Recorded data:
= Beginning of Section =

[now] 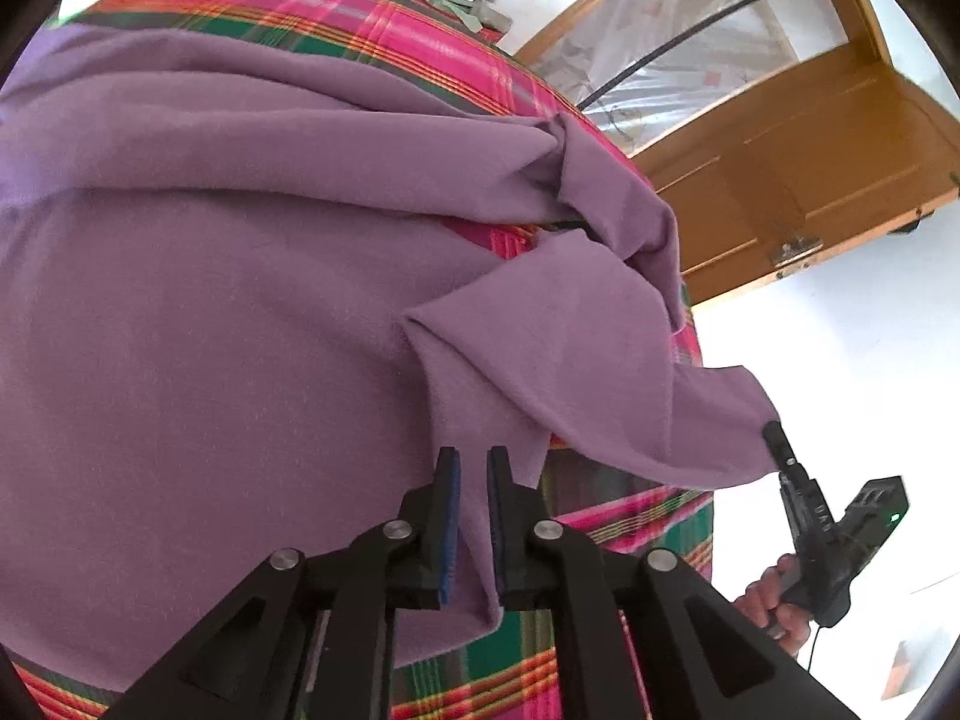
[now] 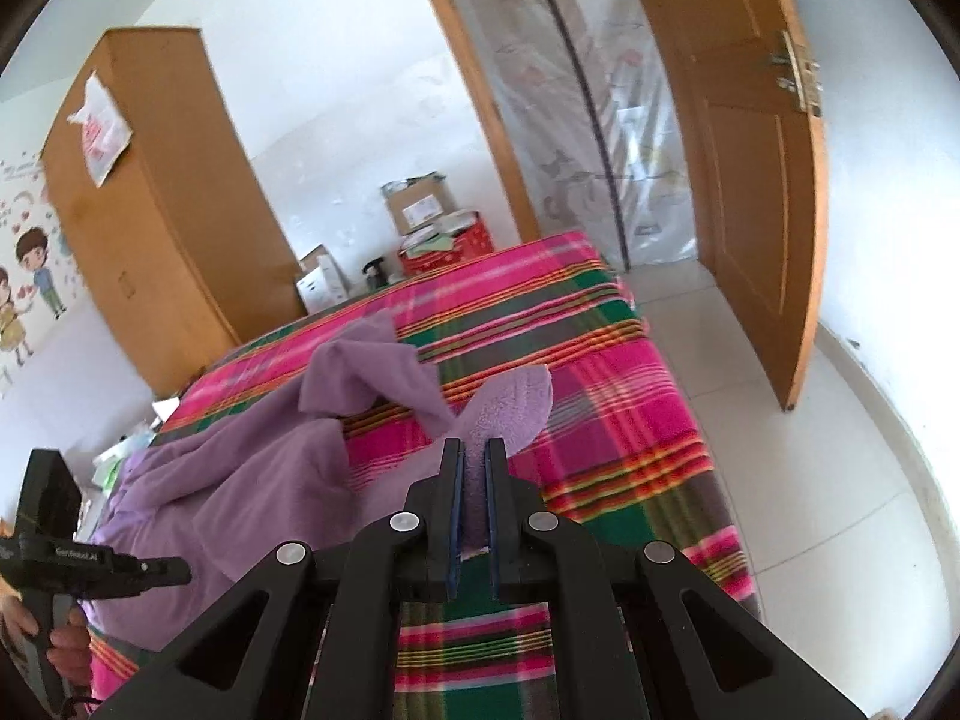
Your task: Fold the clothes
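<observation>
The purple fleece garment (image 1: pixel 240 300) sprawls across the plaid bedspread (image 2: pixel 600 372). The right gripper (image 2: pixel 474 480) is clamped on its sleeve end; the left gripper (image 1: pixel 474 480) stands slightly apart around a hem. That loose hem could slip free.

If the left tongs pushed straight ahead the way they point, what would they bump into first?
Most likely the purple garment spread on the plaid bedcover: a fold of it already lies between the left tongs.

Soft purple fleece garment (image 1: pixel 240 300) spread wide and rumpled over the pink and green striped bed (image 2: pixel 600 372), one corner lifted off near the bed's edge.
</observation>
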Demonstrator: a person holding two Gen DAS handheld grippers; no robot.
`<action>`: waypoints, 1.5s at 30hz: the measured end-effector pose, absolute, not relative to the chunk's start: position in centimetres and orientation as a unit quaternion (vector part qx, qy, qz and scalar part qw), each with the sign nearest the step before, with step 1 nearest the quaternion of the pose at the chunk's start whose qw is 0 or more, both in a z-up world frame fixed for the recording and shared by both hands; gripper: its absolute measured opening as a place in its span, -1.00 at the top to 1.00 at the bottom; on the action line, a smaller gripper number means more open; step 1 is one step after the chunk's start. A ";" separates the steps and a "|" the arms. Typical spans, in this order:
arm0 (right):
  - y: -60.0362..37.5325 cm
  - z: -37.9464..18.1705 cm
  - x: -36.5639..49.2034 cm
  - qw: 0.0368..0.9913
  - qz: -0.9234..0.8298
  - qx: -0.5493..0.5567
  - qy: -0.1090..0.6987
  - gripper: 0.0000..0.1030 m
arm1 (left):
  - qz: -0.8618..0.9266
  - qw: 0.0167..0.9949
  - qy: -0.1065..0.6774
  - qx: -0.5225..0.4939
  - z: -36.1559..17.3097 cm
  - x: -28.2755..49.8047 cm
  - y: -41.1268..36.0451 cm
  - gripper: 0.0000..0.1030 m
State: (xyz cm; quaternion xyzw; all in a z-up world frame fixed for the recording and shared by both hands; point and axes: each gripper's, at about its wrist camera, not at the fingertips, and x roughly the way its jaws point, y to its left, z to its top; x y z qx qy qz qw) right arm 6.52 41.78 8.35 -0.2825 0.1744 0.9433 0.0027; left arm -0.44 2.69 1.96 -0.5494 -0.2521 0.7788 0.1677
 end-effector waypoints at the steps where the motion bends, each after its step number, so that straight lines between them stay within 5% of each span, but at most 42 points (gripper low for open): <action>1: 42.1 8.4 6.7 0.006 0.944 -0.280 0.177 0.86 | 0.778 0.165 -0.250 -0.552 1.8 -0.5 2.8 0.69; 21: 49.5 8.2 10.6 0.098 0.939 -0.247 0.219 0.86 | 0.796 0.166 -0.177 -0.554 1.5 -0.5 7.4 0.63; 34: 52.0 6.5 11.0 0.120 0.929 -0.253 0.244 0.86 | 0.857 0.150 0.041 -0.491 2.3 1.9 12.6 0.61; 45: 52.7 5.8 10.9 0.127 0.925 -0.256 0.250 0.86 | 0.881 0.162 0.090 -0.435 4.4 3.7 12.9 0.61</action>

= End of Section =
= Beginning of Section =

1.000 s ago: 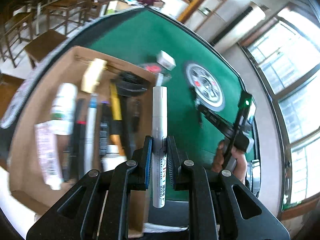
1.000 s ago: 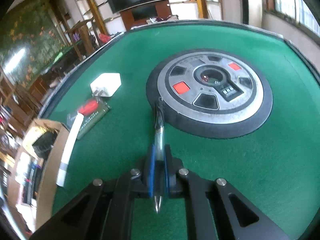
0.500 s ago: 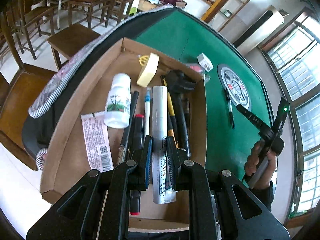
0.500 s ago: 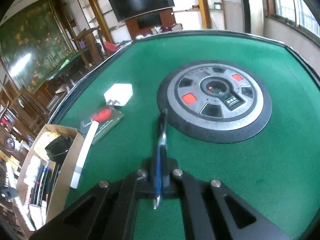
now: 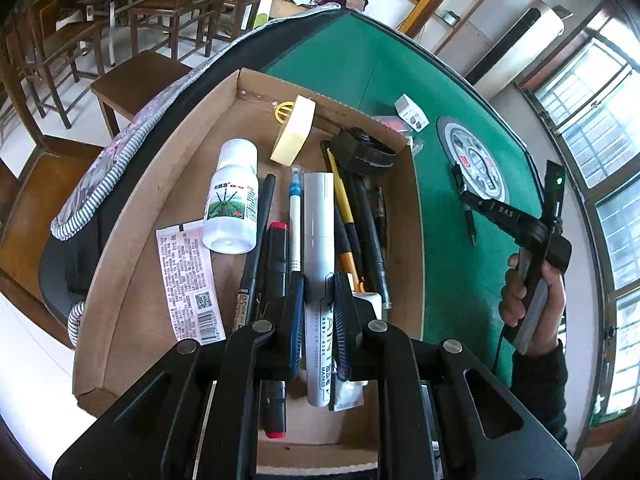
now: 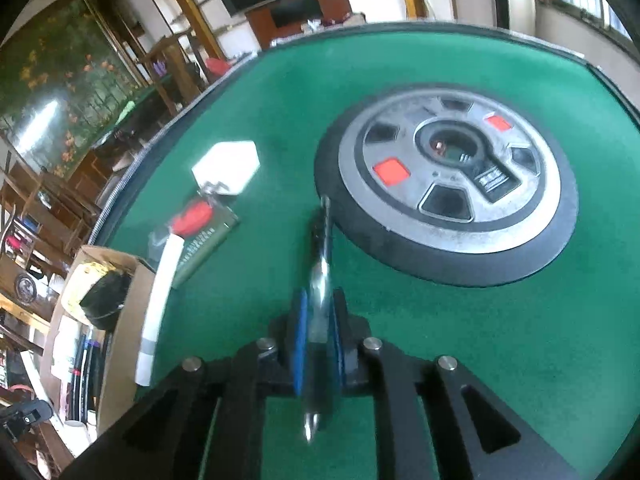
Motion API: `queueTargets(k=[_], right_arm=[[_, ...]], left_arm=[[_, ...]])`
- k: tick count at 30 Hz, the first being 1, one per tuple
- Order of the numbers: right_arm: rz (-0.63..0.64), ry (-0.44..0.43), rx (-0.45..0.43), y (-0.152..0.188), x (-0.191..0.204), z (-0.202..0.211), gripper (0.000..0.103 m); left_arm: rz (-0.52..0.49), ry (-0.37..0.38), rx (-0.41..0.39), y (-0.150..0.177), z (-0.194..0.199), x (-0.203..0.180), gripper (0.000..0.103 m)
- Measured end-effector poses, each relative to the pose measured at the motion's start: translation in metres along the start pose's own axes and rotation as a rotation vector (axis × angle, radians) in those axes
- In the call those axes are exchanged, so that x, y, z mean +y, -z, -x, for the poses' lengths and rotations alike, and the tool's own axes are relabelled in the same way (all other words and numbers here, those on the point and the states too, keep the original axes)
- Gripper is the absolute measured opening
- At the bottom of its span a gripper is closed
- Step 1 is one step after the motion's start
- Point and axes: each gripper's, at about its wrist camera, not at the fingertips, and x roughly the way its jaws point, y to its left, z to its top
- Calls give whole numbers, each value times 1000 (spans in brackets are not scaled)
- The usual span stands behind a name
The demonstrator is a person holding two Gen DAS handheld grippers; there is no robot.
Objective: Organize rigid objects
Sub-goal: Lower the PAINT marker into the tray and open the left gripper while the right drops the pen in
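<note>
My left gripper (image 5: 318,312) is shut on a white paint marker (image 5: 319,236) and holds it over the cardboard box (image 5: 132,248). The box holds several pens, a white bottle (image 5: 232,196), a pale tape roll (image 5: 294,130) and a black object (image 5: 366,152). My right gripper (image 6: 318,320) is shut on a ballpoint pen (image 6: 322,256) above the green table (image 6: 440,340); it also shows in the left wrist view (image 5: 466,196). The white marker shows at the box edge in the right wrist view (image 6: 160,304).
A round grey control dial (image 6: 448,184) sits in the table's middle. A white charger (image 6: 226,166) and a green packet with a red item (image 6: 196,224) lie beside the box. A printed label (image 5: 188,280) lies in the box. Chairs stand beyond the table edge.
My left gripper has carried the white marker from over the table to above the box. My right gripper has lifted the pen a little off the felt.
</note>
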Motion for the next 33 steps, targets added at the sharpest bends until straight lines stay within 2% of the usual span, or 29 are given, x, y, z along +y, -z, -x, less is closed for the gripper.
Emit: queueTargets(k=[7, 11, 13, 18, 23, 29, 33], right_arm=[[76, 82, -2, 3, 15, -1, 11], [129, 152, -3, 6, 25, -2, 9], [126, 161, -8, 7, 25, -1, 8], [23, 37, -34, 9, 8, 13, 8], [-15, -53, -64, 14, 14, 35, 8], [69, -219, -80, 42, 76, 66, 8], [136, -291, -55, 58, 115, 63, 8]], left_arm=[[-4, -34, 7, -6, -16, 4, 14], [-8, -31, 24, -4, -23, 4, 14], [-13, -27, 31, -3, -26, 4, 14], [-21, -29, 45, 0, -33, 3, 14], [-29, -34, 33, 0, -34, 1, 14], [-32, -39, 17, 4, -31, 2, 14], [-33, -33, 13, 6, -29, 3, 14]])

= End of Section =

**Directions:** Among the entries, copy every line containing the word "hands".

**Output of the exercise:**
`<action>`: waypoints, 1.5s at 30hz: the measured end-effector pose, absolute, not relative to the chunk's start: position in centimetres and orientation as a unit quaternion (vector part qx, qy, qz and scalar part qw), each with the sign nearest the step before, with step 1 nearest the quaternion of the pose at the chunk's start whose qw is 0 or more, both in a z-up world frame fixed for the recording and shared by both hands; gripper: its absolute measured opening as a place in its span, -1.00 at the top to 1.00 at the bottom; on the action line, a smaller gripper number means more open; step 1 is one step after the chunk's start. A ";" separates the steps and a "|" the arms. Typical spans, in this order:
State: (xyz cm; quaternion xyzw; all in a z-up world frame fixed for the recording and shared by both hands; point and axes: each gripper's, at about its wrist camera, not at the fingertips, and x roughly the way its jaws point, y to its left, z to its top; x y z qx qy qz qw) right arm 6.52 41.78 8.35 -0.2825 0.1744 0.9433 0.0027; left arm -0.44 2.69 1.96 -0.5494 -0.2521 0.7788 0.1677

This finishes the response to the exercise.